The eventful aspects of life aren't many compared to the flat lines, in terms of what's going on within a week to week basis.
Most of our existence unfolds in the unremarkable middle and we remember the peaks and valleys with crystalline clarity and these are outliers in an ocean of ordinary hours.
If we're lucky, the genuinely memorable moments could fill a few dozen days across an entire year, leaving the other 340-some to blur together in their sameness.
Part of me believes it comes with the territory of exploring the human experience in a grounded, embodied way, in that the nature of having a body means most of your time will be spent in its upkeep and basic functioning.
There are highs and lows, and then there's the vast middle ground where most of life actually happens.
A bit thanks to my curious nature, I'm not always bored with being alive, whether that's just trying to survive or dreaming of thriving in an uncertain world. Both can feel equally necessary on any given day however survival always comes first.
I think the misinterpretation I had is being alive equated with this electric feeling of constant aliveness, as in some perpetual state of engagement or meaning that pulses through each moment.
Of course, outside of my mental/emotional bubble of inherited beliefs and preconceived ideas, there's probably enough room to get high, so to speak, on the simple fact of existence itself.
But this is for the most part inaccessible to me, at least the way I want, given the influence of a mind trained to seek stimulation and novelty, which is partly thanks to the years of digital conditioning that taught it to expect rewards on a variable schedule and to scroll past the ordinary in search of the extraordinary.
I think part of the reasons why mundane activities carry a lot of boring-ness, in the sense that they feel unstimulating or even deadening, is because the level of awareness it takes to do the activity is way lower than what the ordinary mind has been conditioned to expect.
An example here is gardening work, which I'm beginning to realize is a great way to anchor myself in the texture of real time.
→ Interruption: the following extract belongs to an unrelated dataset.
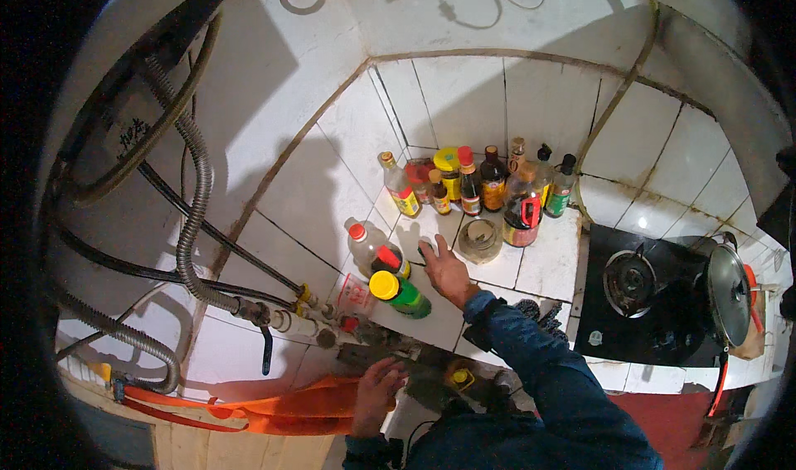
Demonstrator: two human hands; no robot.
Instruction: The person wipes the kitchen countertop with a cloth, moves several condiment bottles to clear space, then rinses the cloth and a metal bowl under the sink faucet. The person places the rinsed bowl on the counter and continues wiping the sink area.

In this domain, it's quite noticeable that things grow at their own pace and my attention has nowhere to escape to except the what's at hand, soil, roots, leaves, etc and the rhythm of the work itself.
I can't scroll when I do this type of work. It's just doesn't come across as something to even remotely consider.
But I can feel my hands remember what they're for and notice the mind slowly downshifting from its usual agitation into something closer to presence. The quiet consistency of being here, doing this work, now.
I wish I could just somehow retain this atmosphere beyond this kind of work and be much more comfortable having an empty yet present mind.